Task directions: Without the pictures, write out all the lines below exactly as they appear.

Data:

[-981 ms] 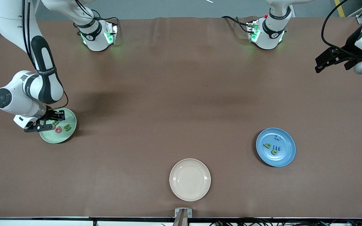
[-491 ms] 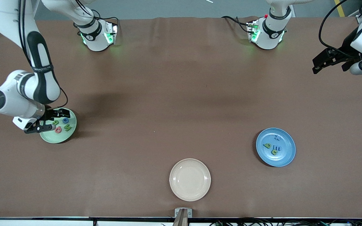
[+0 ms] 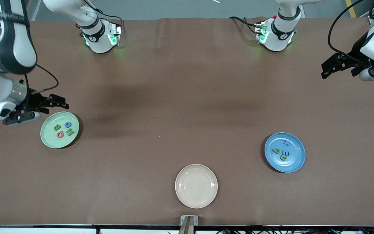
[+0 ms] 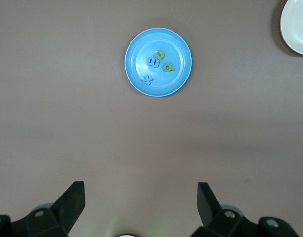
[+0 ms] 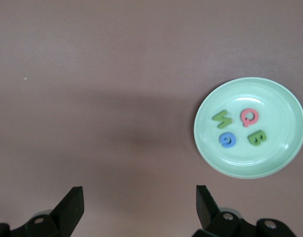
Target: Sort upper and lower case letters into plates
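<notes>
The mint green plate [image 3: 52, 139] lies at the right arm's end of the table. It holds a green letter [image 3: 57, 127], a blue one [image 3: 67, 124], a pink one [image 3: 60, 134] and a green M [image 3: 69, 132]. In the right wrist view the plate [image 5: 206, 148] shows the same letters. The blue plate [image 3: 295, 161] holds two blue and two green letters, as in the left wrist view [image 4: 136, 81]. My right gripper [image 3: 53, 110] is open and empty, over bare table beside the mint plate. My left gripper [image 3: 327, 69] is open and empty, waiting high over the table's left-arm end.
An empty cream-beige plate [image 3: 196, 186] lies near the front edge, between the two plates; it also shows in the left wrist view [image 4: 297, 24]. Both arm bases stand along the table's edge farthest from the front camera.
My right gripper has let go of the blue letter in the mint plate, risen and drawn back off the plate. My left arm has shifted only slightly.
</notes>
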Robot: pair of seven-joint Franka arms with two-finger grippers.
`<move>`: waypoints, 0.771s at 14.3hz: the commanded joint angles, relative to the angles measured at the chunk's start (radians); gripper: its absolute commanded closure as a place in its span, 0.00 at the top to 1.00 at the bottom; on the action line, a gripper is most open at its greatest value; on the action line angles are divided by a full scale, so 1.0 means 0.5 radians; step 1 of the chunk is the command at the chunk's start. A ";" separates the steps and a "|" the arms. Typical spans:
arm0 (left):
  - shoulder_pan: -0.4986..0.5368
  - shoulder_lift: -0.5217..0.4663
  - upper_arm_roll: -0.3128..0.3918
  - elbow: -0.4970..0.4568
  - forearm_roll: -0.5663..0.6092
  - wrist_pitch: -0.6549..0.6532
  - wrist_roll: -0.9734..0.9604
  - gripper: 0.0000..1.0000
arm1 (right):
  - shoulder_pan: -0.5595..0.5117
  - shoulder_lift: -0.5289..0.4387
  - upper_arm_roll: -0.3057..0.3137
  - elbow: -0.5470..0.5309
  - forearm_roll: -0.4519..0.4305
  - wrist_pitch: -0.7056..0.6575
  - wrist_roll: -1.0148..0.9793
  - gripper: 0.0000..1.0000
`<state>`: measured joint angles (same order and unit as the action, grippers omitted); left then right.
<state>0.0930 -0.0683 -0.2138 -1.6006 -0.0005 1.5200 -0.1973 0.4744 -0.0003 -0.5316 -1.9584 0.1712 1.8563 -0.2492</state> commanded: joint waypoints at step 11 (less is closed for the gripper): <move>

Output for this task:
[-981 ms] 
[-491 ms] 
[+0 ms] 
[+0 ms] 
[+0 ms] 
Target: Sort upper and lower case letters into plates
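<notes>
The mint green plate [image 3: 52, 139] lies at the right arm's end of the table. It holds a green letter [image 3: 57, 127], a blue one [image 3: 67, 124], a pink one [image 3: 60, 134] and a green M [image 3: 69, 132]. In the right wrist view the plate [image 5: 206, 148] shows the same letters. The blue plate [image 3: 295, 161] holds two blue and two green letters, as in the left wrist view [image 4: 136, 81]. My right gripper [image 3: 53, 110] is open and empty, over bare table beside the mint plate. My left gripper [image 3: 327, 69] is open and empty, waiting high over the table's left-arm end.
An empty cream-beige plate [image 3: 196, 186] lies near the front edge, between the two plates; it also shows in the left wrist view [image 4: 297, 24]. Both arm bases stand along the table's edge farthest from the front camera.
My right gripper has let go of the blue letter in the mint plate, risen and drawn back off the plate. My left arm has shifted only slightly.
</notes>
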Robot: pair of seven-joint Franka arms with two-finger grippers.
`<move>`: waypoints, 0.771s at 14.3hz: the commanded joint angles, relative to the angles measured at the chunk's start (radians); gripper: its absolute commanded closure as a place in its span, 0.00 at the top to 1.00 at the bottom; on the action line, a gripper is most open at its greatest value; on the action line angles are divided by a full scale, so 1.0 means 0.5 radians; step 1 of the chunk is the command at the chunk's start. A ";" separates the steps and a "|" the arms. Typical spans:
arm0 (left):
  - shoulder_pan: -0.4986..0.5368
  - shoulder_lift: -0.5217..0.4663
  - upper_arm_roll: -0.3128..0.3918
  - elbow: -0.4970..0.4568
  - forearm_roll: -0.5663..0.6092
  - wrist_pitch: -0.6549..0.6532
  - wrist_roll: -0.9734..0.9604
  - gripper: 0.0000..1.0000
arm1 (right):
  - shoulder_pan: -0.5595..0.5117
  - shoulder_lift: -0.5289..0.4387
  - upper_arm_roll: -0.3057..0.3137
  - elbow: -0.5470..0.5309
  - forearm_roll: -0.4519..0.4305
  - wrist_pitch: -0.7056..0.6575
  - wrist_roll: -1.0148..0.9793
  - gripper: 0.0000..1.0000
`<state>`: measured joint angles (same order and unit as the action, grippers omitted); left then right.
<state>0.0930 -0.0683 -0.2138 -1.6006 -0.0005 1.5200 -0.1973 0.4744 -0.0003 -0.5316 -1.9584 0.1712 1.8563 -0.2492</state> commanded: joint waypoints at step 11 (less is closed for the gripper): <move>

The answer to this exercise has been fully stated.